When we look to the Lord and we see the slightest frown on His face toward us, we feel like lying down and dying. Moses said, “We have been consumed by your anger, and by Your wrath we are terrified. You have set our iniquities before You. ... All our days are passed away in Your wrath; we finish our years like a sigh” (Psalm 90:7-9). That’s as far as Moses can go.

 

But Isaiah has that gleam of immense comfort for us: the dear Lord knows how frail we are, how easily we slide into those “depths” when we “cry to you, O Lord” (Psalm 130:1). To “revive the spirit of the humble and to revive the heart of the contrite ones” is to save them from even wanting to die.

 

Our Lord and Savior went through that experience, for Psalm 40 is a Messianic psalm: this therefore is Jesus speaking: “I waited patiently (Heb, waited and waited and waited) for the Lord; and He inclined to me and heard my cry. He also brought me up out of a horrible pit, out of the miry clay [the mud hole!] and set My feet upon a rock, and established My steps.
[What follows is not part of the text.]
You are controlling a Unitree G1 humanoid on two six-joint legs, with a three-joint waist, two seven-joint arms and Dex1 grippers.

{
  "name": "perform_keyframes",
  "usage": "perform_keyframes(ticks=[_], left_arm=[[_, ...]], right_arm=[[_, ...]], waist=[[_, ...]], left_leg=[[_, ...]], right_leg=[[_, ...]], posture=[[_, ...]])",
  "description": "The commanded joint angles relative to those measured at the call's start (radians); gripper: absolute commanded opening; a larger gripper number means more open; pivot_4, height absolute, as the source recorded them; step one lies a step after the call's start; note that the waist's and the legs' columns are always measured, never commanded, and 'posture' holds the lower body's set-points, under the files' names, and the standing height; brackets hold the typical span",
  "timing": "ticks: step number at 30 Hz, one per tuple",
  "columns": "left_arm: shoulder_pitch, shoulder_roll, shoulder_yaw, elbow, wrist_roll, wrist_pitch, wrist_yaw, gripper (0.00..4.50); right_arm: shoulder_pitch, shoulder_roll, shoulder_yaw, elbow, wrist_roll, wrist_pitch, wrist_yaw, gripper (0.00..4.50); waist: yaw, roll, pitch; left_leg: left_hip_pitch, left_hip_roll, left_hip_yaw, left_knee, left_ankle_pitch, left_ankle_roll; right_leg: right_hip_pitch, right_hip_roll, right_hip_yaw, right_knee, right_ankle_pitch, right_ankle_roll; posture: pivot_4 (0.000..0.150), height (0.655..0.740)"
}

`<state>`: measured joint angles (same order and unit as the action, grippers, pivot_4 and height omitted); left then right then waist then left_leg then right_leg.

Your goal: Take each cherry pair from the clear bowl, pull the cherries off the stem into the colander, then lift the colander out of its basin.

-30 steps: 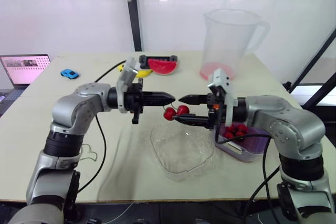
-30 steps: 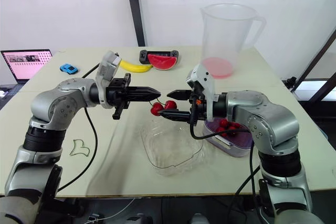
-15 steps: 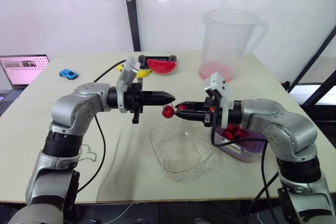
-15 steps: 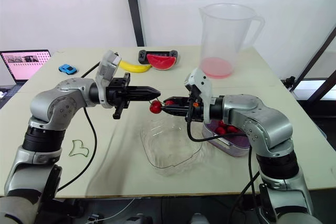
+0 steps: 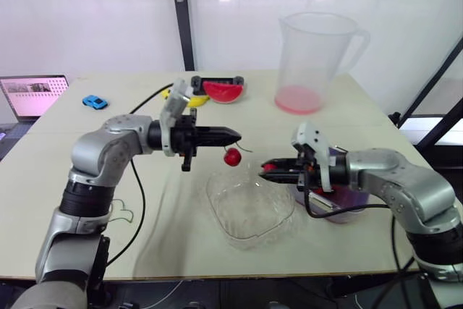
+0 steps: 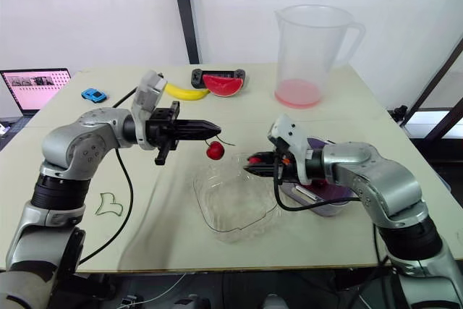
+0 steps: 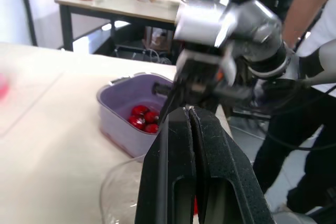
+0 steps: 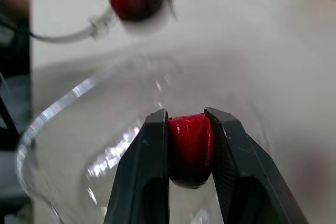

He has put a new song in My mouth—praise to our God; many will see it and fear and will trust in the Lord” (vss.1-3).

 

Think how marvelously the Father fulfilled that promise to young Jesus: “many,” yes, the “multitudes” at the Sermon on the Mount, the world itself, has “seen it and ... will trust in the Lord.”

 

Not one tear you have shed is wasted; not one heartache was in vain. The Father regards you as being as precious to Him as His own Son; “many” will find the pure gospel of truth in your experience!

 

 

 

September 13, 2007

 

 

Celebrating, ... no, no! remembering 9/11, has been very painful. The most unimaginable horror to come out of “the bottomless pit” of Satanic cruelty, was that.

 

Yet we live in a world where 22% of its people are Islamic; as the Industrial Age dawned on us after 1798, we found that the bulk of our industrial lifeblood—oil—has to come from Islam. Enjoy your luxurious SUV, but remember whence it is propelled.

 

Has God overruled modern life to be this way? We fight bloody wars to control that oil.

 

God has devoted four chapters of the great book of Revelation to the “seven trumpets” of world history (8-11), one chapter of which is devoted to the rise and career of Islam.

 

We are introduced to Islam as “a star fall[ing] from heaven,” to whom is “given the key of the bottomless pit” (9:1). “And he [Islam] opened the bottomless pit” and there arose a smoke out of the pit, ... and the sun and the air were darkened.” The proliferation of early followers of Islam is represented as “locusts”(vs. 3).

 

Its divinely appointed destiny is made clear in verse 4: to be a scourge to apostate Christianity. Islam was “commanded” that it should “hurt ... only those men which have not the seal of God in their foreheads.” Abu Bekr, Mohammed’s successor, strictly charged his armies not to harm consistent, loyal followers of the Lord Jesus Christ.

 

But in spite of mercy extended, “the rest of the men ... yet repented not” of their multitude of sins (vss. 20, 21).

 

Abraham’s foray into the unbelief of bigamy (with Hagar) gave Ishmael to the world; God was caught in a promise. He had to bless him, too for He had promised to bless all of Abraham’s descendants. Ishmael had a dual character, one side of which was “wild”(pereh, “like a wild ass, Gen. 16:12), evident in his descendants even today.

 

We can’t change world politics; but we can love human souls for whom Abraham’s Descendant, Christ, gave His life and His soul. When the light of the gospel lightens the earth with glory (Rev. 18:1), many honest Muslims will respond. May the Lord teach us how to tell the gospel to them! (Which will require that we understand it, too.)

 

 

 

September 11, 2007

 

 

The pure, true gospel, Paul’s “truth of the gospel” (Gal. 2:5, 14), is “everlasting” (Rev. 14:6).

 

But “our” comprehension of that “truth of the gospel” grows “more and more to the perfect day” (cf. Prov. 4:18).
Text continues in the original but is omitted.